Half of social-science studies fail replication test in years-long projectOver 60 years ago, Donald Campbell and Julian Stanley published their classic, slim volume Experimental and Quasi-Experimental Designs for Research. One of their earliest observations concerns the trade-off between internal and external validity. Specifically, the more precisely one can establish a causal relationship, the less one can say about its generality. In recent work, I show that simultaneously maximising internal and external validity is not merely a practical limitation to be mitigated, but a structural impossibility. The relationship is analogous to the Heisenberg uncertainty principle. Just as one cannot simultaneously know both the position and momentum of a particle with arbitrary precision, one cannot simultaneously maximise internal and external validity in causal research. The more precisely one identifies a cause, the narrower the domain to which that knowledge applies.

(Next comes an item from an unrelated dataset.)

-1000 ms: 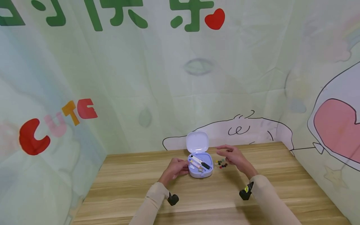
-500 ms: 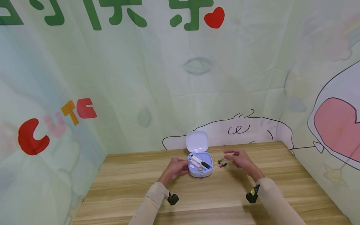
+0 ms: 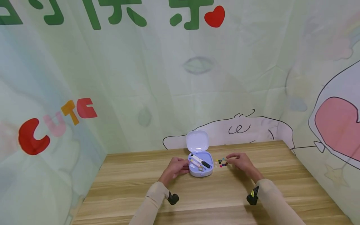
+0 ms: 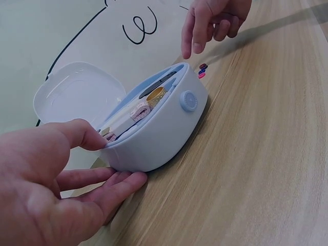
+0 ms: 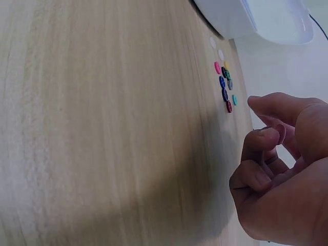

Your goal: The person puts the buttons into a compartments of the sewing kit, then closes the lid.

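Observation:
A pale blue and white sewing box [image 3: 201, 175] stands on the table with its lid [image 3: 197, 142] raised. My left hand [image 3: 177, 167] holds the box's left side, thumb [image 4: 88, 135] on the rim and fingers low against the wall. Inside lie a white tool with a black end [image 3: 206, 164], a gold thimble [image 4: 156, 96] and what looks like a rolled tape measure [image 4: 139, 110]. Several small coloured buttons [image 3: 221, 163] lie right of the box. Just right of them hovers my right hand [image 3: 241, 161], forefinger extended, other fingers loosely curled, holding nothing visible.
The wood-grain table [image 3: 211, 200] reaches back to a printed cloth wall [image 3: 168, 93]. More cloth hangs along the left and right sides. The raised lid stands near the back wall.
My right hand has moved right from above the buttons, uncovering them, and is now lower beside them. The left hand and box stay where they were.

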A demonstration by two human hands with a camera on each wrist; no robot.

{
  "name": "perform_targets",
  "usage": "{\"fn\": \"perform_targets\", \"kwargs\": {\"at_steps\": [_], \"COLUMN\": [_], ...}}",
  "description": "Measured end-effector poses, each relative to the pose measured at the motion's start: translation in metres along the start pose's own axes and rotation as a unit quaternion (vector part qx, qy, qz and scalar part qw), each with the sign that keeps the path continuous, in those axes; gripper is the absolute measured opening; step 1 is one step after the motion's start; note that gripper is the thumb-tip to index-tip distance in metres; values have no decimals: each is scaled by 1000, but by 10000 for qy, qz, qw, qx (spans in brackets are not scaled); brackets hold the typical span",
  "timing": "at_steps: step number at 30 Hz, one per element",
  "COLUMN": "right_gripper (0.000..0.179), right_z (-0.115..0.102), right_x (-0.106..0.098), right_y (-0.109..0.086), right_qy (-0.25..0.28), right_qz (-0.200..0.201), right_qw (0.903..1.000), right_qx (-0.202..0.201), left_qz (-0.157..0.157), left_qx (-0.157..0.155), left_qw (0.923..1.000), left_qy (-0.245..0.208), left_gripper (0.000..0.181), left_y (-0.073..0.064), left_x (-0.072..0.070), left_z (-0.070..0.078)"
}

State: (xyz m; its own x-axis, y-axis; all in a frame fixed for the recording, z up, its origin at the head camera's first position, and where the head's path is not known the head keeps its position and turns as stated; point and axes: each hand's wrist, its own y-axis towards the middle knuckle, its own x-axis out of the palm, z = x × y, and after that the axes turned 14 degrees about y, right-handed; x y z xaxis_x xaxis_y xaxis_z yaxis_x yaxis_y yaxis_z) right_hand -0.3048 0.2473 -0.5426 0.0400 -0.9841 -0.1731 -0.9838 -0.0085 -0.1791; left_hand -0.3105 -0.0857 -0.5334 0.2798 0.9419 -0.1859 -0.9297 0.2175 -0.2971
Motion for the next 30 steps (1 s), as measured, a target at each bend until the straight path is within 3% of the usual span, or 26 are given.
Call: {"fn": "perform_targets", "kwargs": {"at_steps": [17, 30], "right_gripper": [14, 8], "right_z": [12, 10], "right_x": [8, 9], "right_y": [2, -1], "right_qy": [-488, -419], "right_qz": [185, 237], "right_qw": [9986, 9988], "right_qx": [-87, -58], "left_qz": [22, 22], "left_qx": [20, 3], "left_qw": [9999, 9999], "left_qy": [127, 119], "left_gripper": [25, 22], "left_y": [-3, -1], "left_x": [1, 0], "left_z": [2, 1]}}
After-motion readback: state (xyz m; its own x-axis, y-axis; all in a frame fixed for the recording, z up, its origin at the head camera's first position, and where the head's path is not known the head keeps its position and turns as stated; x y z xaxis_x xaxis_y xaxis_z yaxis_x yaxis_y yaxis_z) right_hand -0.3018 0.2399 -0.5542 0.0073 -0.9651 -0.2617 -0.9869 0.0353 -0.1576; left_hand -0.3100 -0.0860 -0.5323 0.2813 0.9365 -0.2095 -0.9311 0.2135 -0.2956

I reviewed this problem in terms of the so-called “replication crisis”, the difficulty researchers have encountered in replicating published causal findings. Shortly after posting that paper, Nature published a series of articles on research credibility, including a large-scale investigation of replicability in the social and behavioural sciences. The empirical effort is extraordinary, involving hundreds of researchers and a substantial coordination infrastructure. The methods, results, and theoretical framing are all of considerable interest. However, the study has also generated headline figures that are readily misinterpreted—an outcome encouraged both by editorial framing and by the structure of the paper itself.
The central difficulty lies in two under-specified concepts that drive the research. The replication is of the “same question” and the “claim”. Whether a replication tests the “same question” is treated as a local, theory-laden judgement made by individual teams. Sameness is treated as constant at two levels simultaneously. First the multiple replications of a single study should be replicating the same thing, as if each attempt stood in an identical relationship to the original. And across all the original studies, the idea of sameness should stand in an identical relationship between a replication and its target regardless of which study is being replicated. If “same” does not mean the equivalent thing within and between replications, the target drifts meaninglessly
At the same time, replications are of “claims” which are scientific claims reduced to directional empirical statements, detached from the estimands, models, and analytic pipelines. That is, the claim is detached from the scientific meaning that gave it purchase in the original study. The same problem with “claims” arose in the team’s Nature paper on analytic robusteness. Abstracting scientific claims into more generic “claims” produces a mismatch between design and inference. Heterogeneous interpretations of what is actually being tested are collapsed into standardised statistical comparisons. Apparent agreement or disagreement may therefore reflect shifts in underlying targets rather than genuine replication or failure.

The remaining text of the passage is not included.